From the line containing "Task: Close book" down to the last line of the data, output each line word for word and include nothing else.

────────────────────────────────────────

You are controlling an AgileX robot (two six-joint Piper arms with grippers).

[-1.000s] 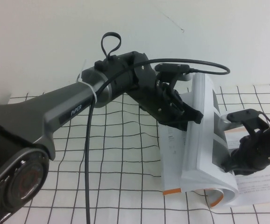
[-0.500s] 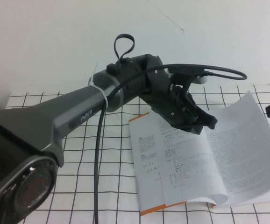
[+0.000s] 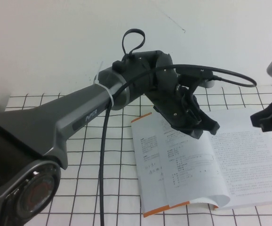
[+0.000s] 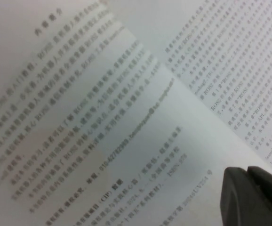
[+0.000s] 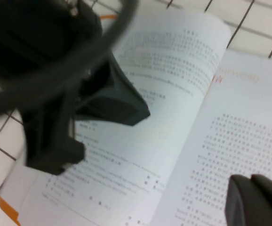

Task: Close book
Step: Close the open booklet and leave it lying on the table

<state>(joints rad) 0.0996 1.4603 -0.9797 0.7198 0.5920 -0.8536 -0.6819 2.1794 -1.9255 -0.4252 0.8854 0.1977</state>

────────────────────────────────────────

*Answer box*.
Task: Close book
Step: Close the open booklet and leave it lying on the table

<state>(joints rad) 0.0996 1.4603 -0.9797 0.7198 0.5920 -0.8536 -0.6819 2.1794 -1.9255 -0.4252 0.8854 0.1977</state>

This exercise has no more to it.